## TO DO
Apart from the pictures, output all of the records exactly.

Dataset items
━━━━━━

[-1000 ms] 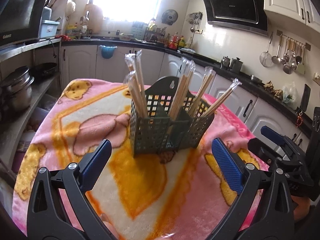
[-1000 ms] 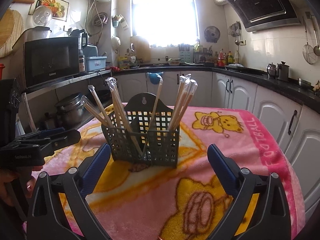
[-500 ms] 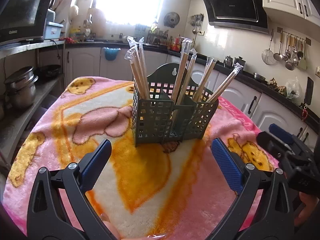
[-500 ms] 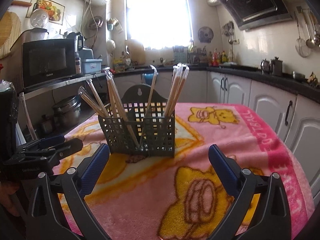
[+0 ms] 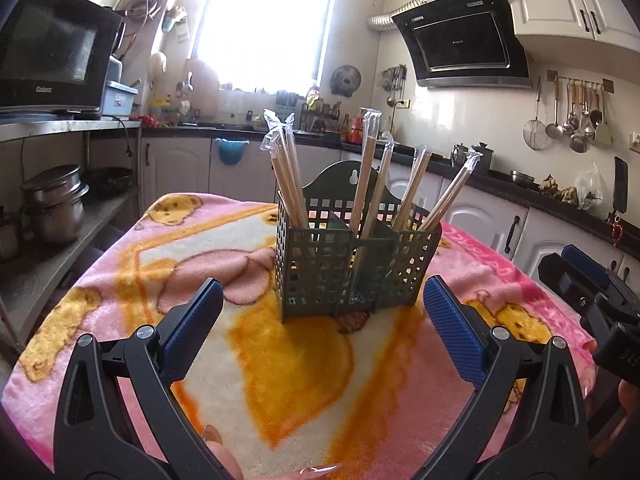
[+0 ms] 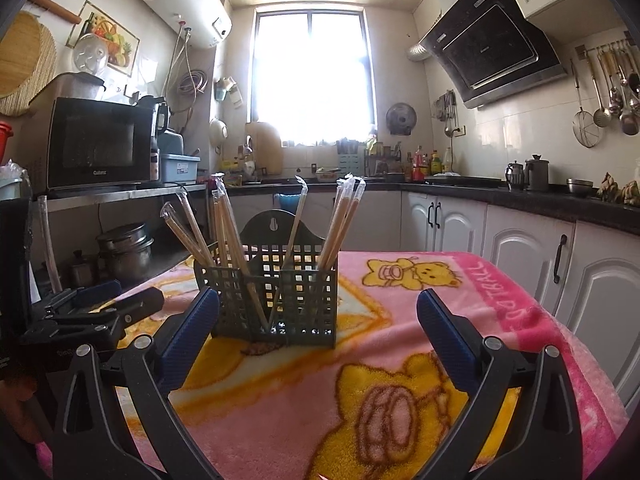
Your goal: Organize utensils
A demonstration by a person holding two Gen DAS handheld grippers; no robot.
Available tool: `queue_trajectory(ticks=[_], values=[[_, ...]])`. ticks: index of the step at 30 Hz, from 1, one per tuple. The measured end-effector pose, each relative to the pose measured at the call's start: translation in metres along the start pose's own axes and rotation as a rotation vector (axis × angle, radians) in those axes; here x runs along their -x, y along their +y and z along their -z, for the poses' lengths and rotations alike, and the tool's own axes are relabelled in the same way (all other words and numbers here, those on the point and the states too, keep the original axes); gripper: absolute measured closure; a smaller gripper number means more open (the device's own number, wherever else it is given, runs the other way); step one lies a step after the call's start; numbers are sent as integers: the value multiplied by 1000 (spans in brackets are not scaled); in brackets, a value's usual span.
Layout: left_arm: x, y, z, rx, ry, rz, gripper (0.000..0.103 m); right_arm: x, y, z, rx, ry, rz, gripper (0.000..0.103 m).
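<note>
Both my left gripper (image 5: pixel 322 334) and right gripper (image 6: pixel 318 330) stand wide open, holding nothing. The wrapped chopsticks (image 5: pixel 370 170) in the rack (image 5: pixel 320 268) look light, stiff and slippery; I judge a mid-shaft grip above the rim safest.

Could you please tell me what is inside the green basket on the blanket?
The basket holds wrapped chopsticks standing tilted in its compartments. Their lower ends are partly hidden behind the grid walls, so the exact count is unclear.

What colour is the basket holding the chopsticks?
Dark green basket, clearest in the left wrist view.
</note>
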State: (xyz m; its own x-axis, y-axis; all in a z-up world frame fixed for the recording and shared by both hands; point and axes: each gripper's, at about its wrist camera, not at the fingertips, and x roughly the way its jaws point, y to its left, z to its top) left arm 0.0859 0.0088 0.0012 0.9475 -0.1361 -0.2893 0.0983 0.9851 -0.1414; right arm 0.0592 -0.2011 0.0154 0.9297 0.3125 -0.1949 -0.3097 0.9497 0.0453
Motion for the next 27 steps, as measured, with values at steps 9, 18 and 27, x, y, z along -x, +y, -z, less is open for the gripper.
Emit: queue_trajectory(ticks=[9,18,27], values=[[3,2,1,-2,-21,-5,10,2,0,7,-16,-10,14,7],[4,2,1,-3,-22,-11,10,5,0,8,-24,-20,22,7],[5,3,1,-3,-26,-11,10,5,1,9,-19,-21,22,7]])
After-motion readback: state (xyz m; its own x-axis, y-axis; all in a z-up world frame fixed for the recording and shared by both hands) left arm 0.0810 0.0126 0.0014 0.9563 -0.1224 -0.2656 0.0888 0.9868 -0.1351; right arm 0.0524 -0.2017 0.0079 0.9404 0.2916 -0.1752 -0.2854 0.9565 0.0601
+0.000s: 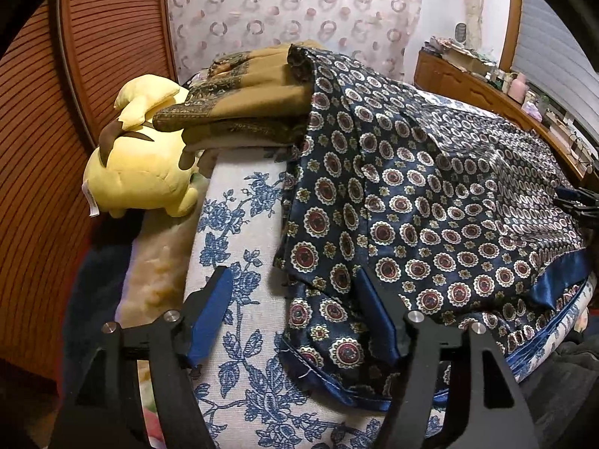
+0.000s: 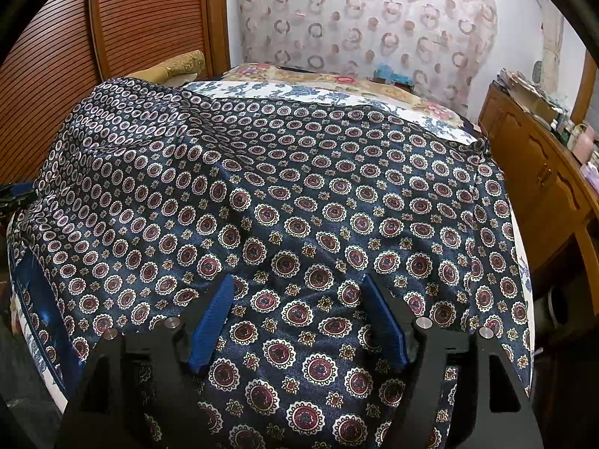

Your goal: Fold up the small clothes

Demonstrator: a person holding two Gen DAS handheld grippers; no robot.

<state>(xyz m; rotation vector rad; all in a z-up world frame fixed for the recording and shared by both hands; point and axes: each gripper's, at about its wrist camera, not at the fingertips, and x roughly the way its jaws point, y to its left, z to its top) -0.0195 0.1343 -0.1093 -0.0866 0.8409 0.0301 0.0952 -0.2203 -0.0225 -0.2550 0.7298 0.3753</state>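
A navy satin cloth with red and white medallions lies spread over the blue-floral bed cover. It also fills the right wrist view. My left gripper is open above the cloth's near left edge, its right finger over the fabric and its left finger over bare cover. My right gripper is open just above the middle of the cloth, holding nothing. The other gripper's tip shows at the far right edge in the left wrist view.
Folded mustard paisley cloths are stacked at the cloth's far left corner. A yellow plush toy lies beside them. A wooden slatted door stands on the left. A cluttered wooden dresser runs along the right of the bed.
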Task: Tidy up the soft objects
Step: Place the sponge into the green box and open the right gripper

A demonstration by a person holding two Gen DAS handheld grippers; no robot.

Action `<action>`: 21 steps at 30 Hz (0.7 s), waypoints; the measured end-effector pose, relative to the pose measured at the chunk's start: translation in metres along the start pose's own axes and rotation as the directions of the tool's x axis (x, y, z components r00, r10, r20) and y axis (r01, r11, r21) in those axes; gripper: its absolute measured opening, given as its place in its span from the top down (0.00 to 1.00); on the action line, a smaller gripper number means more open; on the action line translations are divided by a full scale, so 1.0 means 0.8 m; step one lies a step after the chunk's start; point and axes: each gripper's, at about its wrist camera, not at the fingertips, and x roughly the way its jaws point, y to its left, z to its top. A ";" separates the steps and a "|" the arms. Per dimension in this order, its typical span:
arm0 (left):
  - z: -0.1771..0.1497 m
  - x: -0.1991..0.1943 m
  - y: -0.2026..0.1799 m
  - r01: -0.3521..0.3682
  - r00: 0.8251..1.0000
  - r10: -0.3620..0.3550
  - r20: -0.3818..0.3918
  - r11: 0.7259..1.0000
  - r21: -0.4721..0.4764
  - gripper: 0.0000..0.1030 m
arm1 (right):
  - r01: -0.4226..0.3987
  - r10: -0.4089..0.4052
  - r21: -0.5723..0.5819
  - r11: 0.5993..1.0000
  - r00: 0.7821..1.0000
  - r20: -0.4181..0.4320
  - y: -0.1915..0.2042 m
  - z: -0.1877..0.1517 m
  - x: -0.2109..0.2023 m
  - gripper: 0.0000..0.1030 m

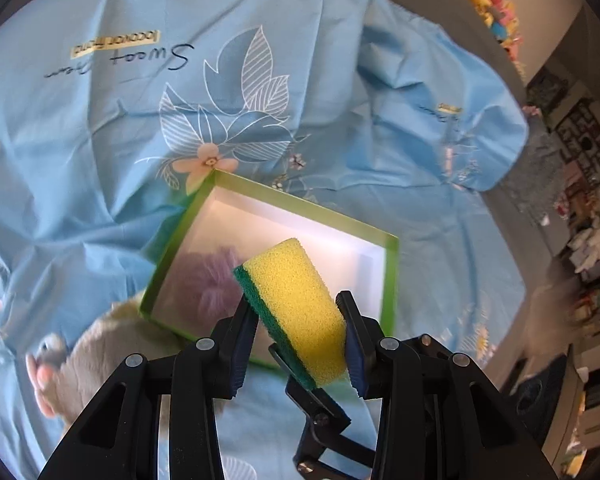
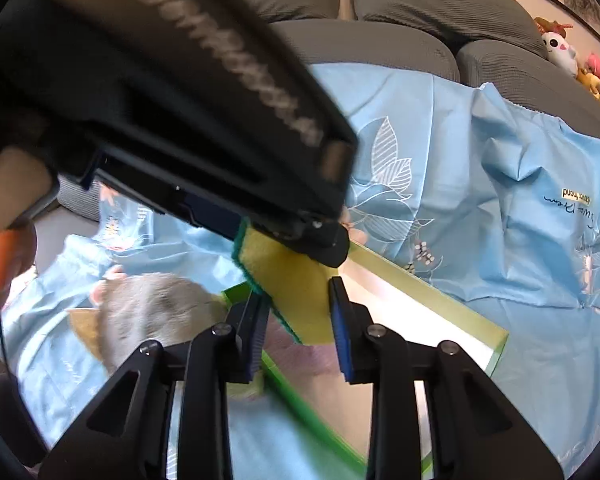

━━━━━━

## RESULT FOR THIS TASK
[-1000 ms] 
[-1000 ms] 
[-500 ms] 
[-500 ms] 
[+0 ms] 
[+0 ms] 
Your goal: Organize utensils
A demonstration by a person holding two Gen DAS handheld grippers; no robot.
Available tool: `queue_trajectory(ticks=[_], values=[[_, ...]])`. ticks: index of the step at 30 Hz, from 1, one per tuple. The measured end-effector pose, each relative to the pose measured at the call's start: translation in metres along the start pose's own axes and rotation as a rotation vector (axis × angle, radians) in those axes; here x runs along their -x, y along their +y and z along their -z, for the poses' lengths and rotations alike, and the tool's own axes are relabelled in the same way (all other words and numbers here, those on the point and the states too, keep the original axes); gripper: absolute measured closure; a smaller gripper number means more open (the device's own number, wherever else it is given, runs the other way); step one lies a step after the call's start; numbers are sent as integers: the value multiplied by 1000 (spans in brackets are not scaled); in brackets, a value's usual span.
Layout: left_arm: x, y, z, rx, ry, rz, gripper (0.000..0.103 m); right_arm: x, y, z, rx, ry, rz, gripper (0.000..0.103 m).
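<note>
Both my left gripper (image 5: pixel 322 334) and right gripper (image 6: pixel 318 330) stand wide open, holding nothing. The wrapped chopsticks (image 5: pixel 370 170) in the rack (image 5: pixel 320 268) look light, stiff and slippery; I judge a mid-shaft grip above the rim safest.

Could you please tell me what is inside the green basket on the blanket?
The basket holds wrapped chopsticks standing tilted in its compartments. Their lower ends are partly hidden behind the grid walls, so the exact count is unclear.

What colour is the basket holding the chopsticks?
Dark green basket, clearest in the left wrist view.
</note>
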State: (xyz m; its own x-axis, y-axis; all in a z-up world frame fixed for the recording and shared by both hands; point and axes: each gripper's, at about its wrist camera, not at the fingertips, and x roughly the way its jaws point, y to its left, z to its top) left arm 0.0859 0.0088 0.0012 0.9475 -0.1361 -0.2893 0.0983 0.9851 -0.1414; right arm 0.0592 -0.2011 0.0154 0.9297 0.3125 -0.1949 -0.3097 0.9497 0.0453
Motion for the next 27 steps, as measured, with values at steps 9, 18 and 27, x, y, z along -x, +y, -z, less is open for the gripper.
Emit: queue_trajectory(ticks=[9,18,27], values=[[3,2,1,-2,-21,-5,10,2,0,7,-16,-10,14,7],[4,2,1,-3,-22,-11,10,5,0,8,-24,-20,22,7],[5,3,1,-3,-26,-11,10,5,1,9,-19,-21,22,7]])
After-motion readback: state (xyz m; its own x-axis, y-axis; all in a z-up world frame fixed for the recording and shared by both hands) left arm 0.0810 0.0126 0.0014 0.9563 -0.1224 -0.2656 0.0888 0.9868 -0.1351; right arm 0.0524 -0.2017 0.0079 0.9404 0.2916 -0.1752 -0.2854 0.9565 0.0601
+0.000s: 
+0.000s: 

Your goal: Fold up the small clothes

Demonstrator: a person holding two Gen DAS handheld grippers; no robot.

<state>(xyz m; rotation vector rad; all in a z-up world frame fixed for the recording and shared by both hands; point and axes: each gripper's, at about its wrist camera, not at the fingertips, and x roughly the way its jaws point, y to its left, z to its top) -0.0195 0.1343 -0.1093 -0.0866 0.8409 0.0301 0.0952 -0.2203 -0.0225 -0.2550 0.7298 0.3753</state>
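A navy satin cloth with red and white medallions lies spread over the blue-floral bed cover. It also fills the right wrist view. My left gripper is open above the cloth's near left edge, its right finger over the fabric and its left finger over bare cover. My right gripper is open just above the middle of the cloth, holding nothing. The other gripper's tip shows at the far right edge in the left wrist view.
Folded mustard paisley cloths are stacked at the cloth's far left corner. A yellow plush toy lies beside them. A wooden slatted door stands on the left. A cluttered wooden dresser runs along the right of the bed.
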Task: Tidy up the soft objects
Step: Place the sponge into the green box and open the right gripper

A demonstration by a person holding two Gen DAS handheld grippers; no robot.

Action `<action>`: 21 steps at 30 Hz (0.7 s), waypoints; the measured end-effector pose, relative to the pose measured at the chunk's start: translation in metres along the start pose's own axes and rotation as the directions of the tool's x axis (x, y, z components r00, r10, r20) and y axis (r01, r11, r21) in those axes; gripper: its absolute measured opening, given as its place in its span from the top down (0.00 to 1.00); on the action line, a smaller gripper number means more open; on the action line translations are divided by a full scale, so 1.0 means 0.8 m; step one lies a step after the chunk's start; point and axes: each gripper's, at about its wrist camera, not at the fingertips, and x roughly the way its jaws point, y to its left, z to its top. A ";" separates the steps and a "|" the arms. Per dimension in this order, its typical span:
arm0 (left):
  - z: -0.1771..0.1497 m
  - x: -0.1991..0.1943 m
  - y: -0.2026..0.1799 m
  - r01: -0.3521..0.3682
  - r00: 0.8251..1.0000
  - r10: -0.3620..0.3550
  - r20: -0.3818..0.3918
  - r11: 0.7259..1.0000
  - r21: -0.4721..0.4764
  - gripper: 0.0000..0.1030 m
arm1 (right):
  - r01: -0.4226..0.3987
  - r10: -0.4089..0.4052
  - r21: -0.5723..0.5819
  - r11: 0.5993..1.0000
  - r00: 0.7821..1.0000
  - r20: -0.4181..0.4320
  - y: -0.1915..0.2042 m
  - z: -0.1877..0.1517 m
  - x: -0.2109..0.2023 m
  - gripper: 0.0000..0.1030 m

Nothing else is needed, and the exercise is over.